Agness Nandutu
4 October 2007
column
Kampala — An eight-day old baby boy lies at Sanyu babies' Home. The healthy-looking child was dumped at Kawaala, Kasubi in Kampala. Fortunately, he was found alive and taken to Sanyu Babies' Home by a probation officer. For now, the baby is sure to grow without the presence of biological parents and will obviously not enjoy his mother's breast milk.
This is just one of the several cases at the children's home located in Mengo. When MPs on the Uganda Parliamentary Forum for Children (UPFC) visited the home last week, there were 47 children aged between eight days to three years at the home. The younger ones were comfortably in baby beds while the older ones could be seen playing in the resting rooms and classes. The team of MPs, led by their chairperson, Ms Ruth Tuma, were on a two-day tour of children's homes to assess the living conditions and lobby the government to support them.
The staff at Sanyu Babies Home are nurses, mothers and teachers who make sure the children feel at home.
In their beds, resting rooms and classes, the children, most of them abandoned in different areas, wear bright innocent smiles on their faces.
The mothers employed by the home seem determined to give these children the life and future they deserve. The children seemed to have adapted to their new homes. In the corridors of the home, they can be seen running around and playing with their new caretaker mothers.
Rev. Florence Namala, an administrator at the home, told MPs that most of the babies were dumped immediately after birth. "They are either brought by the probation officers, local leaders or well wishers to this home.
Some of them are picked from hospitals and others dumped right in front of our gate," she said. "Despite the circumstances in which these children are found, they have finally found a home," said Rev. Namala.
Some of these children are believed to be products of adulterous couples who do not want to destroy their marriages by owning them up. Many are allegedly abandoned because their mothers were disowned by the responsible men tend to disown the pregnancies. Some mothers who try to bring them up but fail midway are also responsible for some of the abandoned children.
Such children have found their home on the streets in many urban areas.
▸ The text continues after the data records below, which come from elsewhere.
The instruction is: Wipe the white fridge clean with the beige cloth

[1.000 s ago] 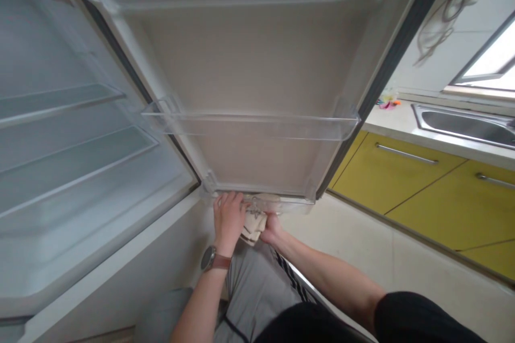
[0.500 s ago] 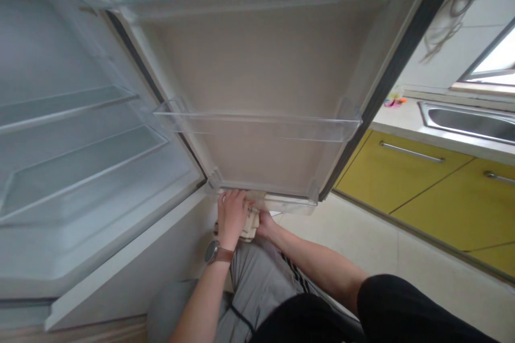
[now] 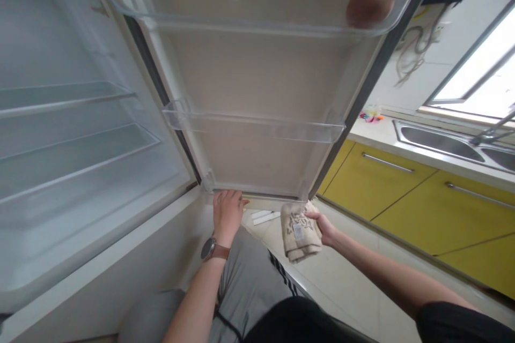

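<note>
My right hand (image 3: 322,225) grips a folded beige towel (image 3: 295,233) with a dark printed pattern and a small white label. It is at the right end of the fridge door's lowest clear shelf (image 3: 263,202), low in the view. At that shelf's left end, my left hand (image 3: 228,215) lies with its fingers curled over the rim and its thumb pointing right. Its fingertips are partly hidden inside the shelf. The fridge door (image 3: 261,69) stands open in front of me.
Higher on the door are a middle clear shelf (image 3: 257,126) and a top shelf (image 3: 261,24) holding a brown rounded object (image 3: 370,5). Fridge shelves (image 3: 72,158) are on the left. Yellow cabinets (image 3: 386,187) and a sink (image 3: 440,142) stand at right. White strips (image 3: 265,217) lie on the floor.
My right hand has moved right with the towel, away from my left hand. My left hand stays at the left end of the lowest shelf. The view has shifted somewhat to the right.
</note>
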Available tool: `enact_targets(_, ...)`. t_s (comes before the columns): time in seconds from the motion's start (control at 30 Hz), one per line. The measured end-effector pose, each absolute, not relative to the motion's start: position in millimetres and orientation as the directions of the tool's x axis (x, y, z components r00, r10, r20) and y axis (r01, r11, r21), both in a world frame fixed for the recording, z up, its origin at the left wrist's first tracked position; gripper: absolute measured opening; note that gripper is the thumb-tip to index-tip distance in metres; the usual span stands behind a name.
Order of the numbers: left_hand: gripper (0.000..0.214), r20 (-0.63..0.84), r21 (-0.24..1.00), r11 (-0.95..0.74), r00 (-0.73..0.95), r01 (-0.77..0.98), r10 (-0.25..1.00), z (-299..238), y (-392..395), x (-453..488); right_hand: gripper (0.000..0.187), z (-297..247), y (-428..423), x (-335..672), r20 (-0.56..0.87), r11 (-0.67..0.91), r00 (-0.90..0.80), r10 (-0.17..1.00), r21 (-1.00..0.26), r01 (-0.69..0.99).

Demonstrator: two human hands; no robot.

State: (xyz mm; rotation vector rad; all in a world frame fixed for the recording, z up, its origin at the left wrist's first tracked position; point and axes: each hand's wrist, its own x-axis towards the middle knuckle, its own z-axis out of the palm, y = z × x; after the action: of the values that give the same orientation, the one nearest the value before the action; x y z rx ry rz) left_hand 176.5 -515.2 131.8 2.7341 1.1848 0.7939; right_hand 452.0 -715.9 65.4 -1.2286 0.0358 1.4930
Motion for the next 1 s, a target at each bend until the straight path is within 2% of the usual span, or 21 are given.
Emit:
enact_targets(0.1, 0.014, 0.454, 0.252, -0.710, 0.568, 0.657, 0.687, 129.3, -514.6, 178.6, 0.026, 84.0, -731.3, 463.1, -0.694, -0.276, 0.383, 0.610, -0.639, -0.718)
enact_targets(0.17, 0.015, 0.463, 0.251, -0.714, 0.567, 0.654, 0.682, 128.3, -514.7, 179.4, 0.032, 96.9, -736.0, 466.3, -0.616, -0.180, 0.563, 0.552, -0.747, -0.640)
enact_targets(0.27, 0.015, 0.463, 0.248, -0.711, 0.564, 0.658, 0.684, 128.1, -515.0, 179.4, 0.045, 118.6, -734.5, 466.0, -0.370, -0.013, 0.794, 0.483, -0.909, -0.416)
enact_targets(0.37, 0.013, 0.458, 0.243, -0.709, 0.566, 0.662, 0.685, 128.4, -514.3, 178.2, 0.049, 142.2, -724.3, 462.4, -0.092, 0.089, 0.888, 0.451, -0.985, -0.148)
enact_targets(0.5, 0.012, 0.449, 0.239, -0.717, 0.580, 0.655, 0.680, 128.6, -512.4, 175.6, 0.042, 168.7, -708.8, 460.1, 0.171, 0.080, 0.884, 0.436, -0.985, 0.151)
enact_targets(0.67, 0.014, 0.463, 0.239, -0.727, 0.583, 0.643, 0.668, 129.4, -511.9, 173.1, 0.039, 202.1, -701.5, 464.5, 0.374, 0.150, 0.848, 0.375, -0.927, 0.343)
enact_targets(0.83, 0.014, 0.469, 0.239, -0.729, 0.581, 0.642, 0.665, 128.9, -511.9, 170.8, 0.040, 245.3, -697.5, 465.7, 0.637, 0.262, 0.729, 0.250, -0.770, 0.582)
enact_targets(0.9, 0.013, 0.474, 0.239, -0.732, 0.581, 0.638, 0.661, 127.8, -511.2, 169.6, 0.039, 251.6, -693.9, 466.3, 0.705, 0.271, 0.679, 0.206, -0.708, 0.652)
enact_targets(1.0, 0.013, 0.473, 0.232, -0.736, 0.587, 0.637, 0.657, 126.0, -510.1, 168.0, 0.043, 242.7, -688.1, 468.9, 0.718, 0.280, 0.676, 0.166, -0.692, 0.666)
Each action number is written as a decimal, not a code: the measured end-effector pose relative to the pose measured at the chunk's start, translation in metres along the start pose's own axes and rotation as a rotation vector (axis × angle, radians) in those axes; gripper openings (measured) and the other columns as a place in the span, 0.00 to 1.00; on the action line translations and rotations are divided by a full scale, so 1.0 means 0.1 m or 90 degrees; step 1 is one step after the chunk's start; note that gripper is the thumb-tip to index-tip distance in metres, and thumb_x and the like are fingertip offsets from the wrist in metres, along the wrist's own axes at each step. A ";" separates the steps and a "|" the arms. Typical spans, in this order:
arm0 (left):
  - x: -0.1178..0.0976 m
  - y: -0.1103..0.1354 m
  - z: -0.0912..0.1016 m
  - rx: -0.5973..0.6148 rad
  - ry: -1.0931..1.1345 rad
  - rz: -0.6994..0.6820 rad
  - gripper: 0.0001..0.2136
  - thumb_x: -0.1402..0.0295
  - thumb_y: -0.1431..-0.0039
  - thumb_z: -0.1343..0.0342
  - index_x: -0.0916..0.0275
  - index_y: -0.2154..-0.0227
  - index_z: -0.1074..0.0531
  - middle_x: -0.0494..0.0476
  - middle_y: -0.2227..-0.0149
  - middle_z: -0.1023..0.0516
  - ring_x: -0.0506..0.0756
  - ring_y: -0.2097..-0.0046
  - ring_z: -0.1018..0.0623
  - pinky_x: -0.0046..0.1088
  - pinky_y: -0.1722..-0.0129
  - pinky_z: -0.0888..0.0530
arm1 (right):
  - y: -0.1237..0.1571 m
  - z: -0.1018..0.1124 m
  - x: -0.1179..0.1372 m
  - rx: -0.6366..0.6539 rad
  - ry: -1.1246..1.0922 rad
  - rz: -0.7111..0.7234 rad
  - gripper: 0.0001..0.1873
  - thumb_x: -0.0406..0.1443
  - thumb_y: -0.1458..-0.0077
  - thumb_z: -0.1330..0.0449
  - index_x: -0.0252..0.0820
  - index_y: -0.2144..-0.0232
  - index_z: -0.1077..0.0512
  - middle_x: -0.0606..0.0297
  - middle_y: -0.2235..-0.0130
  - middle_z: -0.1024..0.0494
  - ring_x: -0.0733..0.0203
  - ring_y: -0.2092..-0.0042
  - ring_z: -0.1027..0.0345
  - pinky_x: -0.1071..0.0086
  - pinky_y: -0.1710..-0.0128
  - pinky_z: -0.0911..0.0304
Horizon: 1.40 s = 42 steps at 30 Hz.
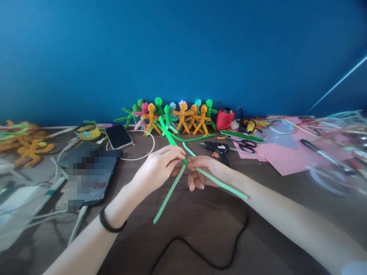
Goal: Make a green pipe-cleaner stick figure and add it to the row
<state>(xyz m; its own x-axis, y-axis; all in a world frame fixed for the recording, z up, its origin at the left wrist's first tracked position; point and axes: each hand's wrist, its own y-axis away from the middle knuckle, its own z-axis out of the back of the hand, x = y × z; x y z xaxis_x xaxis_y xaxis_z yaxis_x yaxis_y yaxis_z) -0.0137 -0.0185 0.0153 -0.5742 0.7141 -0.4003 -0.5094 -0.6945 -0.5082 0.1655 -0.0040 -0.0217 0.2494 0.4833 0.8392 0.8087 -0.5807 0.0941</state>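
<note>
My left hand (pixel 160 164) pinches a bundle of green pipe cleaners (pixel 169 133) just above the middle of the table. At the same joint, the fingers of my right hand (pixel 208 168) are closed on the bundle from the other side. Bright green ends stick out toward the wall, while a pale green pipe cleaner leg (pixel 169 194) points down toward me. Another pale green leg (pixel 223 184) slants across my right wrist. My fingertips partly hide the twist where the strands meet. Behind them stand several pipe-cleaner figures (pixel 183 116) in orange, green and pink.
Right of the figures lie a black glue gun (pixel 219 148), scissors (pixel 248 145) and pink paper (pixel 286 158). A phone (pixel 118 136) and a dark tablet-like device (pixel 107 179) rest at left. Orange figures (pixel 34 151) lie far left. A black cable (pixel 197 254) curves across the front.
</note>
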 end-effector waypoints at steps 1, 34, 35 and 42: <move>0.00 0.00 0.00 -0.006 0.000 -0.001 0.07 0.78 0.45 0.51 0.62 0.72 0.30 0.54 0.62 0.24 0.49 0.62 0.24 0.24 0.63 0.27 | 0.00 0.00 0.00 0.010 -0.012 0.000 0.06 0.35 0.48 0.48 0.38 0.73 0.40 0.61 0.73 0.26 0.62 0.75 0.28 0.77 0.83 0.42; 0.07 0.00 0.04 0.063 -0.197 -0.110 0.11 0.72 0.40 0.56 0.64 0.71 0.29 0.57 0.69 0.29 0.53 0.66 0.30 0.30 0.66 0.31 | 0.05 -0.09 0.19 -0.178 0.128 -0.009 0.06 0.33 0.56 0.43 0.38 0.78 0.38 0.71 0.79 0.38 0.72 0.77 0.48 0.75 0.79 0.58; 0.06 0.00 0.04 0.072 -0.195 -0.106 0.11 0.72 0.40 0.56 0.64 0.71 0.29 0.57 0.69 0.29 0.53 0.66 0.31 0.30 0.66 0.31 | 0.05 -0.09 0.19 -0.175 0.133 -0.008 0.06 0.33 0.55 0.43 0.38 0.78 0.38 0.71 0.79 0.38 0.72 0.77 0.48 0.75 0.78 0.57; 0.04 0.01 0.03 0.104 -0.233 -0.123 0.11 0.71 0.40 0.55 0.64 0.65 0.28 0.56 0.71 0.30 0.53 0.66 0.31 0.30 0.65 0.32 | 0.07 -0.03 0.17 -0.175 0.103 -0.022 0.07 0.34 0.53 0.42 0.39 0.76 0.38 0.72 0.78 0.39 0.73 0.76 0.50 0.76 0.78 0.57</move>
<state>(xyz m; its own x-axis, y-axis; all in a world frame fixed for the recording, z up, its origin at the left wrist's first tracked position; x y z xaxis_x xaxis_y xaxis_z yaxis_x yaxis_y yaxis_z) -0.0184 -0.0163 0.0156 -0.6332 0.7739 0.0018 -0.7071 -0.5776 -0.4079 0.1737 -0.0014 -0.0053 0.1189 0.4080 0.9052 0.6359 -0.7315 0.2462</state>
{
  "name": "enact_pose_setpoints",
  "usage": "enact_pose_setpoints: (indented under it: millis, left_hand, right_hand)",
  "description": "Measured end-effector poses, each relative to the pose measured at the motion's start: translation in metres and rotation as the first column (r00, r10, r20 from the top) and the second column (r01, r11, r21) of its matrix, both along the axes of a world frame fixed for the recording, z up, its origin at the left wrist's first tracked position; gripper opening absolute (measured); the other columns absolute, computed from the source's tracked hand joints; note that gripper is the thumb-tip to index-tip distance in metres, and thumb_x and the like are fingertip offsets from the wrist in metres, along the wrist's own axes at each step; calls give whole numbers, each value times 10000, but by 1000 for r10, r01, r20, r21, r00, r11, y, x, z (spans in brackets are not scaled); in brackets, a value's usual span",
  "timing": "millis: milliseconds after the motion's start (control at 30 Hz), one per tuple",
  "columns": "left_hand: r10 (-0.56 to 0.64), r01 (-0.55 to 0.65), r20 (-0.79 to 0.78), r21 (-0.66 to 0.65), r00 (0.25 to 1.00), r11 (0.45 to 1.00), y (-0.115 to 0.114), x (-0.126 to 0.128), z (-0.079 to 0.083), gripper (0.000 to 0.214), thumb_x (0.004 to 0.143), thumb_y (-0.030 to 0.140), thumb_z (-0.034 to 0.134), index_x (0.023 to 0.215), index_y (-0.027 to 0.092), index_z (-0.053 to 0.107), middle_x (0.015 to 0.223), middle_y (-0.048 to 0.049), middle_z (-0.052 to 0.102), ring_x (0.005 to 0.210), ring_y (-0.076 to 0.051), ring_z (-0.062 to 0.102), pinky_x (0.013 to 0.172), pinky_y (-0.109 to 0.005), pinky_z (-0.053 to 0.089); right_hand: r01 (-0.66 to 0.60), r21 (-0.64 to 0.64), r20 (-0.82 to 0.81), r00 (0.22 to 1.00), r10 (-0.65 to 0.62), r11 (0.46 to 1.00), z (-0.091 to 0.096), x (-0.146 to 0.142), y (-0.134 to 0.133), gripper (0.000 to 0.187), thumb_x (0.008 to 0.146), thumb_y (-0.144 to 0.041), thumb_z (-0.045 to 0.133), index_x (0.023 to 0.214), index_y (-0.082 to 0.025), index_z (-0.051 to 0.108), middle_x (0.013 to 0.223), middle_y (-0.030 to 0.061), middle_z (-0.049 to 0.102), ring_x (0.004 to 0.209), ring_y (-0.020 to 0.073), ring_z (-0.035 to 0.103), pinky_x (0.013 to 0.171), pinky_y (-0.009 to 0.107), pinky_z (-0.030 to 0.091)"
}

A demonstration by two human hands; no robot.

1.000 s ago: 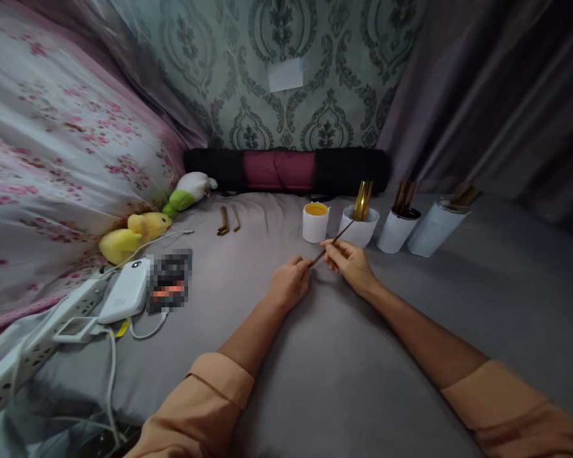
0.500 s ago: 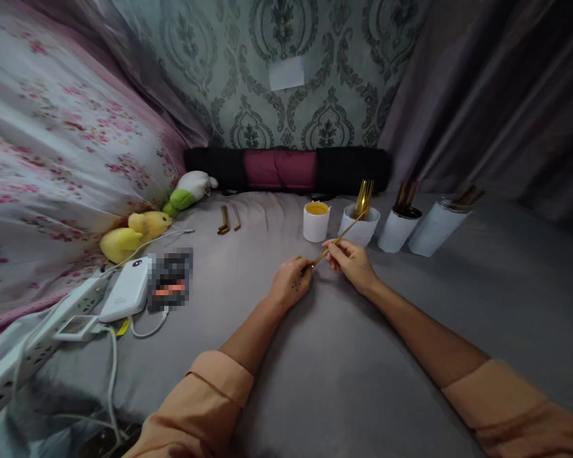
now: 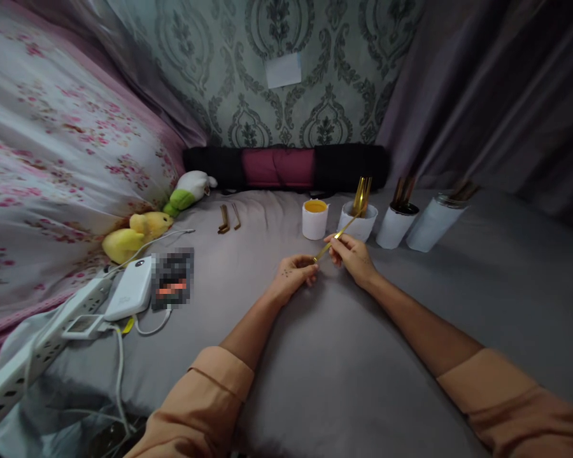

Rev. Namala explained that some children are picked from hospitals after their mothers die and nobody claims them.
Immediately they receive the children, they take them to hospitals to test their health status. Unfortunately, some of them are found with the HIV/Aids virus. The sick ones are reportedly treated and for those in more serious conditions who may need special care, Rev. Namala says they refer them to Child Aid in Masaka, an NGO that caters for children living with HIV/Aids.
In many urban areas in Uganda now, many children are being abandoned.
Caring adults, police officers and local leaders save many of these babies by taking them to babies' homes. However, many who are abandoned die of illness, injuries, hunger, thirst, heat or cold. Sanyu Babies' Home was the first charitable organisation that was founded by Ms Winfred Walker in 1929 to care for abandoned, orphaned and destitute children.
Ms Walker, who was then a nurse at Mengo Hospital, reportedly founded the home after witnessing many children languishing in the hospital after their mothers intentionally abandon them or die and no body claims them.
Today, the home boasts of bringing up some of the children into responsible adults and public figures in society.
Sanyu Babies' Home takes care of children from the age of one day to six months.
They encourage well-wishers to adopt the children and many have done so. If they are not adopted by the age of four years, they are referred to either Watoto or any other organisation that caters for children.
Rev. Namala told MPs that the government has not done enough to help such children. She said the organisation depends on donor aid yet the children belong to the country.
"The government even taxes the old clothes sent from overseas for these children. Sometimes we end up paying a lot of money, not worth the old clothes," she said.
The MPs promised to have discussions with the Ministry of Gender to ensure that they take children as a priority.